La sala dove si svolgeva la festa mi si presentò in tutto il suo squallore: le luci inadeguate e le sedie di legno lucido, disposte a corona, mi ricordarono la sala d’aspetto dell'ospedale dove andai a farmi medicare una brutta ferita al braccio procuratami cadendo su un vetro. Il funzionamento di un antidiluviano grammofono era affidato a un veterano del partito che girava a mo' di girarrosto l’arrugginita manovella, asciugandosi con un fazzoletto rosso il sudore che, impietosamente, gli imperlava la fronte.
Baiocchetto, dopo i primi convenevoli, cercava, con aria indifferente, di tenerci sotto la sua ala protettrice, lanciando occhiatacce a quei giovanotti che, con la scusa di salutarlo, ci rivolgevano dei complimenti. Uno di questi, dopo un attimo di esitazione (la gelosia di Baiocchetto per le figlie era nota in tutto il quartiere) invitò Marisa a ballare.

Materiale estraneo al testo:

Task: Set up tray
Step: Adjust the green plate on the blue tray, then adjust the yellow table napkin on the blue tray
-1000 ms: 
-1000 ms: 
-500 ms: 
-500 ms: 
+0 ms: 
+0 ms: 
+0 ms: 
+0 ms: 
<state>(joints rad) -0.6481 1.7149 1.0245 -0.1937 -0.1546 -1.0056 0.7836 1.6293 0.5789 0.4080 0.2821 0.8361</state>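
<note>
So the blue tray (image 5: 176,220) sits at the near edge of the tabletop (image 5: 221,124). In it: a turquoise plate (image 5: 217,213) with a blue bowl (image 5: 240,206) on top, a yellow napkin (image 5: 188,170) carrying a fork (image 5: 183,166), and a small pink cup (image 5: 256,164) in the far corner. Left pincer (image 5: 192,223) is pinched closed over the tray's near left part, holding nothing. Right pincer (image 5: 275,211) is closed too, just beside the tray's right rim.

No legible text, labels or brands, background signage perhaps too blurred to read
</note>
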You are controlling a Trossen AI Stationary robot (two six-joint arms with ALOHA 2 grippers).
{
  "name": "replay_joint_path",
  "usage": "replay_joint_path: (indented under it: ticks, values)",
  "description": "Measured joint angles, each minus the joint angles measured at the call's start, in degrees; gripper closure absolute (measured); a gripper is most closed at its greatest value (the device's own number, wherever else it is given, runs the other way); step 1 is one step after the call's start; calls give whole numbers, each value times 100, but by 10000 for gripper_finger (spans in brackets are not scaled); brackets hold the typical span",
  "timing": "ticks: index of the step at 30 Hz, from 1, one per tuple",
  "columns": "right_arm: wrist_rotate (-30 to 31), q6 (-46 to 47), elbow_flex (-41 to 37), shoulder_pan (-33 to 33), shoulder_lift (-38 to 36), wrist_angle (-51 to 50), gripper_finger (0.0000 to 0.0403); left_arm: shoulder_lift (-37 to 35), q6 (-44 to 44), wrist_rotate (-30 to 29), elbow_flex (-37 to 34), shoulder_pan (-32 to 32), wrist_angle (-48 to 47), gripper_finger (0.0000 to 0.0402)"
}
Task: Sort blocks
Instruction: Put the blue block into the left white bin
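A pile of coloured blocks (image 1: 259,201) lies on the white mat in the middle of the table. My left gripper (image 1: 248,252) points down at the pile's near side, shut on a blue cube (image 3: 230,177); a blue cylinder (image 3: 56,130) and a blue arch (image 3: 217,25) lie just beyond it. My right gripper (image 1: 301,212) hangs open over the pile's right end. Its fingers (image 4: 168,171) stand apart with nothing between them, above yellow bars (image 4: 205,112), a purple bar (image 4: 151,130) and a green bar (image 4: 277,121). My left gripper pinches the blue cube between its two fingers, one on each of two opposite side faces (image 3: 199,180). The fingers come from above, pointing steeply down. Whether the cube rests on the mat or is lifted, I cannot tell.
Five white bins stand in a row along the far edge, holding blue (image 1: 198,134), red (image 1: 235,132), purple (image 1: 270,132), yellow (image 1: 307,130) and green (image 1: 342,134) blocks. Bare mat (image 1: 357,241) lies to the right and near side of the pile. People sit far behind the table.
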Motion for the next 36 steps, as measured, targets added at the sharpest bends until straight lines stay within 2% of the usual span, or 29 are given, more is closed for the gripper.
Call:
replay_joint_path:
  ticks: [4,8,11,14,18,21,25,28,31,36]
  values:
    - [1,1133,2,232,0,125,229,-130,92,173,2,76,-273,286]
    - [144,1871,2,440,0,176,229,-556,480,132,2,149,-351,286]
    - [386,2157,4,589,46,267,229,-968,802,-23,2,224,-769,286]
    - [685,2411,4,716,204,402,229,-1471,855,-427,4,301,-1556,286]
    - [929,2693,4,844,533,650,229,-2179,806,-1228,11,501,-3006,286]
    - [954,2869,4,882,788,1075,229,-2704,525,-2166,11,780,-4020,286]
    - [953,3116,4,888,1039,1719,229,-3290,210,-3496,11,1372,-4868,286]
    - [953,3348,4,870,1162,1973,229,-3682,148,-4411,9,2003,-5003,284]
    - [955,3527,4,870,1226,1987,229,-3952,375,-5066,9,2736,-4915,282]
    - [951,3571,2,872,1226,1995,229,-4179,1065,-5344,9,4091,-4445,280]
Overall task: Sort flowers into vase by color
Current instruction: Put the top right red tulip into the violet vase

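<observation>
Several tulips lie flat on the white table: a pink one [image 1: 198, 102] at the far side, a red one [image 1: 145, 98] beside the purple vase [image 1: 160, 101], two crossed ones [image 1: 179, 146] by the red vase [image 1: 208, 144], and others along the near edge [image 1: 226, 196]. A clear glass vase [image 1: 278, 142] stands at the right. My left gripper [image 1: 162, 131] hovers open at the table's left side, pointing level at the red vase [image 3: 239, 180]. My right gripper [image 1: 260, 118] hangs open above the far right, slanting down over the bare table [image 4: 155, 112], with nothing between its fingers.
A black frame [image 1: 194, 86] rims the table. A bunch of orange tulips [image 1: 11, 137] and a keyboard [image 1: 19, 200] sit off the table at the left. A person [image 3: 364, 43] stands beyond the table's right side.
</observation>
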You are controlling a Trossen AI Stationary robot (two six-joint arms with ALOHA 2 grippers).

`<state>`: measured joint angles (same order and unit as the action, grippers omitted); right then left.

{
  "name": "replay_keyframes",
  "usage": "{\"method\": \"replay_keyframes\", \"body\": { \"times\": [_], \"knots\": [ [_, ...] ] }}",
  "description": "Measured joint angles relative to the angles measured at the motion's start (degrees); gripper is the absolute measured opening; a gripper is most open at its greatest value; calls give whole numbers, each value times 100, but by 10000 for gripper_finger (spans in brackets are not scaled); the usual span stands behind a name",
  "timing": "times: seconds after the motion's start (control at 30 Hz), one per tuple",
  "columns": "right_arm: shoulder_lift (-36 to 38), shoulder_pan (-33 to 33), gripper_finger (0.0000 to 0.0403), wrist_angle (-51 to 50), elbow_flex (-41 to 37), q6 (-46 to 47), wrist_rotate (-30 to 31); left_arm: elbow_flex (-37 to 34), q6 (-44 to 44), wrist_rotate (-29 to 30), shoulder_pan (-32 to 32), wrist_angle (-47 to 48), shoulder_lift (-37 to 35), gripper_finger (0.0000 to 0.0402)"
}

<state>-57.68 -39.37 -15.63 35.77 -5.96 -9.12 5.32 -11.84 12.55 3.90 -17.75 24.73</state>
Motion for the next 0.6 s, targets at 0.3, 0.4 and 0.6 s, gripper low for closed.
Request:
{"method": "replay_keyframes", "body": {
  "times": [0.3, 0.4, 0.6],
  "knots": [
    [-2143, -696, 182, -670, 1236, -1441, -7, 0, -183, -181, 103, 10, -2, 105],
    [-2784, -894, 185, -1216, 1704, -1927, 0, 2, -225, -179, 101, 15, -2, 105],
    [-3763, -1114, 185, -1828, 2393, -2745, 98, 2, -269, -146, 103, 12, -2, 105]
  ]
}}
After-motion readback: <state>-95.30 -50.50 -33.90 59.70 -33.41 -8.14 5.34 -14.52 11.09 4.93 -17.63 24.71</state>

Mentre mia sorella, sulle note di “Bambina innamorata, si abbandonava languidamente fra le braccia del suo cavaliere, Baiocchetto diventò livido dalla rabbia e quando Marisa aderì un po’ troppo al corpo del suo cavaliere, papà prima contrasse la mascella destra dal disappunto, poi si alzò, prese per un braccio un vecchio compagno e lo consegnò tra le braccia della figlia, stroncando quel ballo “galeotto”.
Da quel momento i ballerini vennero accuratamente setacciati tra i più brutti, i più vecchi, i più bassi e a volte anche fra i più maleodoranti.
Io trascorsi l’intera serata seduta accanto a mia sorella Rossana e a tutti coloro che mi chiedevano di ballare rispondevo che avevo una caviglia slogata… era molto più divertente osservare! E nell’osservare, colsi l’attimo fuggente in cui un audace giovane passò furtivamente un biglietto a Marisa, approfittando del momento in cui Baiocchetto, distratto da un prepotente seno che arrivava quasi all’altezza del suo viso, si stava lasciando andare sulle dolci noti di “Non ti scordar di me”.